## Work order:
Reproduce the listing that follows, line for line.

## Given material:
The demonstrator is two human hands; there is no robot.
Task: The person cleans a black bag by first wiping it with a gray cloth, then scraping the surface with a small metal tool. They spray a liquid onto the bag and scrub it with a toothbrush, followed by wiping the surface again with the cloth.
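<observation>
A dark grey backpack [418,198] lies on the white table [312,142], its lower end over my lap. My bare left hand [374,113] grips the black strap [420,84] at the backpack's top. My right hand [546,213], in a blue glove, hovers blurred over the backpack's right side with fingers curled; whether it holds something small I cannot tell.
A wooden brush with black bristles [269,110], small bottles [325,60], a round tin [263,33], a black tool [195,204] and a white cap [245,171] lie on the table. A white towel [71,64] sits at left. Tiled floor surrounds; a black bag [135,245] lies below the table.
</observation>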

## Result of the task:
The demonstrator is two human hands; there is no robot.
Task: The person cleans a black bag by first wiping it with a gray cloth, then scraping the surface with a small metal tool. They spray a liquid onto the bag and scrub it with a toothbrush, followed by wiping the surface again with the cloth.
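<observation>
A dark grey backpack [418,198] lies on the white table [312,142], its lower end over my lap. My bare left hand [374,113] grips the black strap [420,84] at the backpack's top. My right hand [546,213], in a blue glove, hovers blurred over the backpack's right side with fingers curled; whether it holds something small I cannot tell.
A wooden brush with black bristles [269,110], small bottles [325,60], a round tin [263,33], a black tool [195,204] and a white cap [245,171] lie on the table. A white towel [71,64] sits at left. Tiled floor surrounds; a black bag [135,245] lies below the table.
</observation>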

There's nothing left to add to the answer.